O separar das águas: Brasil e EUA vs Europa

Andressa Anholete / Getty Images

PORTUGAL-

Paulo Mendes Pinto-

São dois universos mentais totalmente antagónicos. Num, foi a ciência que esteve na base das decisões; noutro, foi o senso comum e a subalternização do conhecimento especializado

Perante a tremenda imaginação que as televisões têm de ter para preencher grelha nos telejornais, a mim já só me interessa, pelas 13h, aquele pequeno bocadinho em que me confirmam que os novos casos em Portugal são na casa do 1%, ou abaixo! É o longo caminho para se sair do confinamento, a longa espera pelos números reveladores da eficácia das medidas de contenção.

Seguimos o caminho de outros países, como a Áustria, que já há alguns dias voltou a ter os seus cidadãos com o cabelo cortado e pintado, fruto da abertura dos cabeleireiros. Ainda não chegámos a esse momento, estamos quase, mas ainda nos dividimos, nas reuniões pelo Zoom, entre os gadelhudos e os que não resistiram e usaram o aparador de barbar para um corte de cabelo mais radical.

E os ditos telejornais hoje dividem o seu conteúdo em dois universos opostos. Por um lado, um grupo de países que vão retomando as atividades, fruto dos bons resultados de semanas de confinamento; e outro, como o Brasil e os EUA, a abrirem, mas sem os ditos números mágicos. São dois universos mentais totalmente antagónicos. Num, foi a ciência que esteve na base das decisões; noutro, foi o senso comum e a subalternização do conhecimento especializado.

Mas o drama que continuaremos a ver nesses países é muito grande. Abrir a sociedade, por razões económicas, antes de controlada a pandemia, apenas irá criar mais morte e medo. Os números nestes países são avassaladores e nada parece modificar as políticas dos dois Chefes de Estado, secundados e dando resposta a uma parte significativa da população que está com eles, que com eles é da mesma vontade, do mesmo egoísmo e da mesma irresponsabilidade.

São como que dois universos que já antes se pressentiam e que hoje nos surgem claramente distintos. Estas duas formas de viver a pandemia, mais que instrumentos de medição de situação civilizacional, são imagem da forma como se encara a realidade: um lado com realismo e pragmatismo, recorrendo a especialistas, o outro, com idealismo ingénuo, esperando que uma providência atue e proteja, tentando controlar os fluxos informativos e demonizando quem não concorda com essa visão.

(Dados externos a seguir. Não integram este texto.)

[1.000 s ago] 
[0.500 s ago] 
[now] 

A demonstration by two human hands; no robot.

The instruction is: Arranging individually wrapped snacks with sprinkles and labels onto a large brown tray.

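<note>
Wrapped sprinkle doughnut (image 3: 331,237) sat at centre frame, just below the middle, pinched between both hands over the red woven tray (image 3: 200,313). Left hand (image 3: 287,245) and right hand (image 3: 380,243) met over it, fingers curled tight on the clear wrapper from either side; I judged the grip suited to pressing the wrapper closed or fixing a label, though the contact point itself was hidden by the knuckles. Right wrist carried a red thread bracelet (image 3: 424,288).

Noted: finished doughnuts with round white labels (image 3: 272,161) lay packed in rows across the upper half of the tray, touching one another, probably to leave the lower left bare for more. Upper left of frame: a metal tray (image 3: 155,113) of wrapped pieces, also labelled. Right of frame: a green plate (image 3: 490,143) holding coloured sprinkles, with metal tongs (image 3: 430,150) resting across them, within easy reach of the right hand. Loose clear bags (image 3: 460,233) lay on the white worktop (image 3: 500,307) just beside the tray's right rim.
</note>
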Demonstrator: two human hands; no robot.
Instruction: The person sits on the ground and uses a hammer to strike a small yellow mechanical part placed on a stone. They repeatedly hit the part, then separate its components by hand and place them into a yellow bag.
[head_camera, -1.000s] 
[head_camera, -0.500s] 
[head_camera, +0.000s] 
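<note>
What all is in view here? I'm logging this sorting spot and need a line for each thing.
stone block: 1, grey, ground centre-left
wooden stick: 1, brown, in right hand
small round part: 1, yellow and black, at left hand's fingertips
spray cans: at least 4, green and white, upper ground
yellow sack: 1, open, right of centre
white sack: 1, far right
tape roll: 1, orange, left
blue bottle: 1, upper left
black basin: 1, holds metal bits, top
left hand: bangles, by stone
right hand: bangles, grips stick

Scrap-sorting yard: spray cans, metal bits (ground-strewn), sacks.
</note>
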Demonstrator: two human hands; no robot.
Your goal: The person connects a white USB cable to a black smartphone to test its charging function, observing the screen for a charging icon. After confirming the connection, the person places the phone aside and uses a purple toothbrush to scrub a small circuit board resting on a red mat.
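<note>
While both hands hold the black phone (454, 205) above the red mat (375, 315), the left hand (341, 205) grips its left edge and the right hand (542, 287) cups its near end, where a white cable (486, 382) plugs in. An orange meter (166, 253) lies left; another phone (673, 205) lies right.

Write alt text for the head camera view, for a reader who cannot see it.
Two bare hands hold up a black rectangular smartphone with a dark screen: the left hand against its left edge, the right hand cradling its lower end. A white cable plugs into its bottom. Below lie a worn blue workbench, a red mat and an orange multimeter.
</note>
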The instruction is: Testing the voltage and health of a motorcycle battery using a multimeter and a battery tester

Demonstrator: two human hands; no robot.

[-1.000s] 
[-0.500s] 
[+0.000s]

Este quadro só é possível, seja de um lado, ou do outro, com base no mesmo elemento: um ensino generalizado e assente no método científico. A diferença é que, de um lado do Atlântico, com as diferenças inevitáveis entre países e culturas, esse sistema tornou-se regra e, hoje, toda a população compreendeu o que, e porque o fazer. Do outro, não; não apenas o ensino não é generalizado, como em parte significativa não é assente na valorização da ciência, mas sim da fé mais obscurantista e pré-moderna.

Separaram-se as águas. Só falta que a União Europeia consiga usar esta desgraça para se fortalecer e tornar o projeto europeu, integrando as diferenças de cada cultura, mais sólido e ligado aos cidadãos.